REPERTORIO E TRAMA ... per dieci minuti al giorno di lettura e di scrittura:

In quale ordine di importanza - secondo le vostre esigenze - elenchereste questi obiettivi: conoscere le parole-chiave, capire le idee significative, applicarsi nella lettura, analizzare i propri pensieri, sintetizzare un testo scritto, valutare il proprio apprendimento?...

Non rinunciate a scrivere il vostro parere in proposito...

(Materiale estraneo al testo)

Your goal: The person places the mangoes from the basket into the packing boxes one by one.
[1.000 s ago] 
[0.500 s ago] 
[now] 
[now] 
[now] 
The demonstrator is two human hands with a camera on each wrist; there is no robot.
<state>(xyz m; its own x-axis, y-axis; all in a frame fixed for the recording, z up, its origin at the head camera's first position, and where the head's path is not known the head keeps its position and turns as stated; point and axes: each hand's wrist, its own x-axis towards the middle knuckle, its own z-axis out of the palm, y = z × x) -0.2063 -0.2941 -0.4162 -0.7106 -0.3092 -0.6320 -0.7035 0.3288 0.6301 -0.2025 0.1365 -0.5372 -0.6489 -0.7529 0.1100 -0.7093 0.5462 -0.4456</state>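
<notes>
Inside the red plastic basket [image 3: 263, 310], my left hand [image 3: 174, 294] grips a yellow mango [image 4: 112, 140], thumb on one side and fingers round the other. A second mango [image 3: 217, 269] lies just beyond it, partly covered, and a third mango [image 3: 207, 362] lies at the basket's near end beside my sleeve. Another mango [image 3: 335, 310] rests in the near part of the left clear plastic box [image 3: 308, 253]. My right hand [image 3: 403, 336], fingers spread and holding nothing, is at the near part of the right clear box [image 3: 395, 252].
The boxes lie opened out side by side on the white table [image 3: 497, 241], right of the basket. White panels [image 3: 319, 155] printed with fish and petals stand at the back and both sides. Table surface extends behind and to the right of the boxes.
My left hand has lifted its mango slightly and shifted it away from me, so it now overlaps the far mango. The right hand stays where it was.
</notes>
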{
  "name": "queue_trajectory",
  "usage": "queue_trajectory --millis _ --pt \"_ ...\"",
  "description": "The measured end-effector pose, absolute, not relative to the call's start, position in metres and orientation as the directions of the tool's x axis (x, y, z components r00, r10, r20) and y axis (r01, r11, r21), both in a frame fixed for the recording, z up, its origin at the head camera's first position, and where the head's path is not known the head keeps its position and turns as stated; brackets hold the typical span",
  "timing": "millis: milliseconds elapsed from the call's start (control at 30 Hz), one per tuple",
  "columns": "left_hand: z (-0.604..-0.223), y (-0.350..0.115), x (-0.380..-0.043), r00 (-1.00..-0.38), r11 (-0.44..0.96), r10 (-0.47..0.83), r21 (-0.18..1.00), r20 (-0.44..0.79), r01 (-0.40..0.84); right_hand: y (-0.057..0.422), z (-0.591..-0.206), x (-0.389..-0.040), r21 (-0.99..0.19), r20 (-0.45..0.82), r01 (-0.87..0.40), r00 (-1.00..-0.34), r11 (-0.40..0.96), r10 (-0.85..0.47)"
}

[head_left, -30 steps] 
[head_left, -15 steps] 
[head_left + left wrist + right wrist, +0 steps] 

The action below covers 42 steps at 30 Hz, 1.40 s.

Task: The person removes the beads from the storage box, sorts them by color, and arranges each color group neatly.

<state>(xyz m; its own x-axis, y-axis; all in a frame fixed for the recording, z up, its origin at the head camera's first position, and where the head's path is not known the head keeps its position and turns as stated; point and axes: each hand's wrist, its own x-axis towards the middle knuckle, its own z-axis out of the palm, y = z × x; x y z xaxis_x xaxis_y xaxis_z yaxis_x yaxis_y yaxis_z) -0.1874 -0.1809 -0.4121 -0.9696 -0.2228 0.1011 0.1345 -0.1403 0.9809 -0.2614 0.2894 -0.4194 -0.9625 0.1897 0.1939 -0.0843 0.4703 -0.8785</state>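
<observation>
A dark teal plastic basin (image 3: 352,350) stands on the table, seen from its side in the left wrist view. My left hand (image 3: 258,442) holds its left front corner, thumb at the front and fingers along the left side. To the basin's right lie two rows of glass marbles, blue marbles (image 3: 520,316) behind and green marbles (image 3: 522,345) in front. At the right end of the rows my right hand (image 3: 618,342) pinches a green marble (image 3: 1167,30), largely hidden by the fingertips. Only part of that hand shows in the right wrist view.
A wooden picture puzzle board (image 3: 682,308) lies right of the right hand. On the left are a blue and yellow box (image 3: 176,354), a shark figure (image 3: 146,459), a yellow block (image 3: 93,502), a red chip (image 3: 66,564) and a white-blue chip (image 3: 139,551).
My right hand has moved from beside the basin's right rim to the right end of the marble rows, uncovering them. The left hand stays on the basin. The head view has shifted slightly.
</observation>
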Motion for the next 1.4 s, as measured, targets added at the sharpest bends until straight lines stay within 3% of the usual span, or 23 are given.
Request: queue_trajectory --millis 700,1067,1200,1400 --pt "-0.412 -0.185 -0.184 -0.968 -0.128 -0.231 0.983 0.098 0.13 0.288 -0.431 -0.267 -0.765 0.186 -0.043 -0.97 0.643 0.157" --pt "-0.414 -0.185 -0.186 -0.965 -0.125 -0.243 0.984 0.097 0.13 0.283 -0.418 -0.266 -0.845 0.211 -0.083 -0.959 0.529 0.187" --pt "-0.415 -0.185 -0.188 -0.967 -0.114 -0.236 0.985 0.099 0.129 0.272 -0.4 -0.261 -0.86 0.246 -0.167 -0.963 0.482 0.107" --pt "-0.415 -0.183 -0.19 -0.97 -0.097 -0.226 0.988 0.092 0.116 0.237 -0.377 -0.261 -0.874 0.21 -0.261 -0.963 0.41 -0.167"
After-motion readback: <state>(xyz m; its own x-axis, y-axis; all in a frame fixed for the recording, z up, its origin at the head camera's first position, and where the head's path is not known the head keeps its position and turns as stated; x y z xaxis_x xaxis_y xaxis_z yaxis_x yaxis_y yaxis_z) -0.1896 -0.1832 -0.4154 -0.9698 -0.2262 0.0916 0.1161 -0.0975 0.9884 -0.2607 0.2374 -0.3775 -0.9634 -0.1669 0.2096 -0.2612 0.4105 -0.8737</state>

     La celebrazione del “rituale della partenza”, da qualche anno, comporta anche la lettura di un testo nella sua interezza, di un testo che possa farci prendere il passo tutte e tutti quanti assieme. Il testo che stiamo per leggere ha un’attinenza filologica con il punto da cui stiamo per partire: è un “romanzo breve”, anzi “brevissimo” visto che è formato da sole tre pagine: ma come si fa [direte voi] a considerare un testo di tre pagine un vero e proprio romanzo? Su questo tema che emerge nell’ambito del “rituale della partenza” che stiamo celebrando è necessario imbastire una riflessione.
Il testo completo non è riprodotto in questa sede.